During my recent trip to Osaka and Seoul, I visited Osaka Castle and learned that the person who built it was the same historical figure portrayed in FX's Shōgun series (which is excellent, by the way, 10/10 would recommend). Later, at Gyeongbokgung Palace, the tour guide mentioned how the current palace was mostly rebuilt after the Japanese invasion. After the tour, I went on a questioning spree with ChatGPT to dig deeper and connect these historical events. Turns out these two places are more connected than I initially thought.
Trip Planning
On my recent trip to Japan and Korea, I noticed everyday people using tools like ChatGPT on their phones while navigating public transit, not just once or twice, but consistently throughout my travels. And I completely understand why.
ChatGPT and Gemini were instrumental in my trip planning. Depending on the day and what attractions or restaurants we wanted to visit, ChatGPT or Gemini effectively created and revised itineraries on the fly. They accounted for walking time, opening hours, ticket prices, and even suggested adjacent attractions I might enjoy.

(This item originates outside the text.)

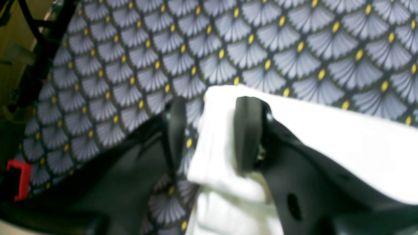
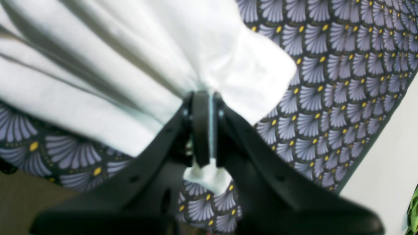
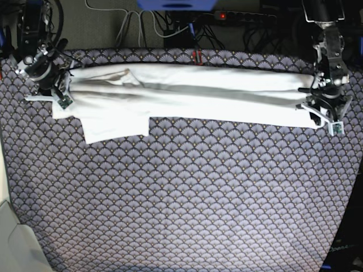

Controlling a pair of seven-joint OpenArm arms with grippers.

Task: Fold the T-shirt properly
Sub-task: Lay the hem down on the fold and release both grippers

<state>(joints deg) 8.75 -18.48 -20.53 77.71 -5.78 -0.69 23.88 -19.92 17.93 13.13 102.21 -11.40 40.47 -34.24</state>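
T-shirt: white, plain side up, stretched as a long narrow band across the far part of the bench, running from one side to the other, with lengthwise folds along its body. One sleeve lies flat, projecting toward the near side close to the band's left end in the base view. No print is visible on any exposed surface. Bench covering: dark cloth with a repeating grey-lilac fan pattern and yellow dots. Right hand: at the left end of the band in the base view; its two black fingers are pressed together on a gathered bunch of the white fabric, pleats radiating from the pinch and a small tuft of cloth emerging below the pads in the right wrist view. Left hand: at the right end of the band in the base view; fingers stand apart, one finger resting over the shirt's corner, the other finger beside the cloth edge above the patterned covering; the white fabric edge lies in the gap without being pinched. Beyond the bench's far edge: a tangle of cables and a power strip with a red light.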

While I could have done this planning myself on a computer before the trip, being able to make last minute changes by querying a chatbot on my phone based on weather conditions or if we wanted a more relaxed day was a complete game-changer. Of course, throughout this process, I did wonder if these platforms might eventually become vehicles for targeted advertising based on our travel preferences and queries.
If you can dream it, you can build it
This new era of AI tools in just about every product really embodies that mindset of "If you can dream it, you can build it". Reflecting on this "slap AI everywhere" phase, I see them not as replacements for human creativity and judgment but as powerful tools to achieve more. They remove friction from the creative process, handle routine tasks that would otherwise drain my energy, and serve as a virtual debater when I'm exploring new ideas.
When it comes to going all in with AI, I'm well aware of the slippery slope we're on. I've personally witnessed colleagues submitting sloppy AI-generated code simply because "it works", and I've read about executives at AI-forward companies confidently declaring that AI will replace developers entirely, with no downsides or hidden costs. These oversimplifications concern me, but that's a topic for another day.
So, the question isn't whether AI will replace us, but how we can best work alongside it to enhance what we do.